Saturday, November 20, 2010

US Women's Team Plays in the Dark: thoughts on today's unlikely win over Italy

Today, Alex Morgan saved the collective ass of the US Women's National Team. The Californian super-sub drew blood from Italy in the last breath of this crucial match, stepping onto the field in the 85th minute and scoring in the 94th. The two-game play-off with the Azzurri is the last chance for both teams to qualify for the 2011 World Cup. The Americans will play Italy in Chicago on Saturday, November 27th. Right now there is no plan to show the match on television. SHAME ON ESPN, the sexist bastards.

Twitter is the sport's friend, however, and my feed sparkled with expressions of thanks @AlexMorgan from fans who had been dismayed by the team's failure to cinch the win in regular time and were relieved - not to mentioned surprised - by the victory. The story of the game must have been Italy's stalwart defense. Maybe the Azzurri are bodying forth the following truism: national women's teams tend play the way their men do (not good news for USA).  Actually it is probably more accurate to say that international women's teams are playing as the men used to - before they turned into spoiled overgrown babies working for the world's biggest crooks.

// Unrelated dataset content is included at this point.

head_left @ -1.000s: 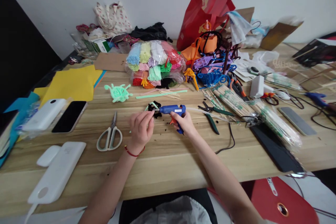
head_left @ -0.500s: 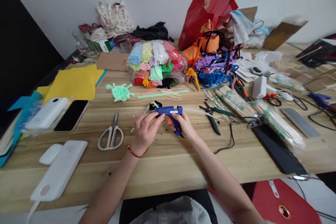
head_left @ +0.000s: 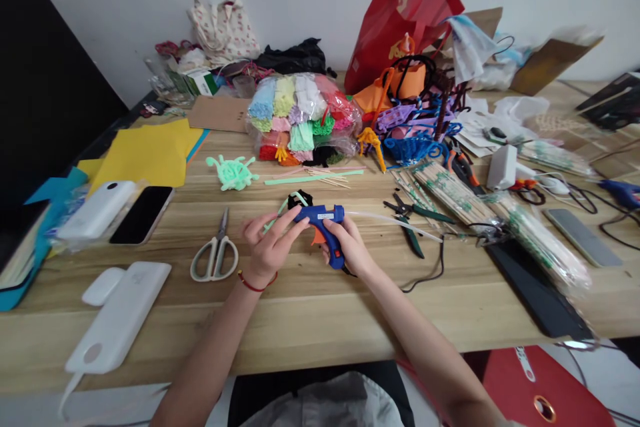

On the matter of time and possible crookery: one might safely observe that the person who most helped the US today was the match's referee (Sylvia Elisabeth Reyes Juarez). Morgan scored her goal in the fourth minute of added time. Kevin McCauley, writing for SB Nation describes what happened:
Fergie Time might have to be re-named Pia Time after the United States' incredible stoppage time goal against Italy. Before stoppage time began, the fourth official showed two minutes of extra time. After three minutes, Italy made a substitution, theoretically requiring the official to add time to the clock, even though the match should have already been over. That extra time would prove costly for Italy as substitute Alex Morgan scored in the 94th minute and the fourth of six minutes of extra time. (McCauley, US Women v Italy)
Hmm. The most optimistic read on this is that the referee got confused and the US got lucky - allowing Morgan to do her work and rob Italy of a draw. More cynical followers of the game will wonder if this isn't the workings of the Sith Lords of Soccer, who can't imagine a successful (i.e. profitable) Women's World Cup without an invested American audience.

Speaking of audience: most of us fans didn't see today's game. We couldn't. ESPN exiled the match to the dark corner of the internet known as "" - accessible only to some cable television subscribers. I followed Jacqueline Purdy's tweets - I assumed that the ESPN blogger was in the stands in Padova. I was wrong. She was in front of a computer screen. Last week ESPN sent a whole crew to cover the US men's team play a purely symbolic match against South Africa, but who did they send to Italy for this important qualifier? [Crickets.]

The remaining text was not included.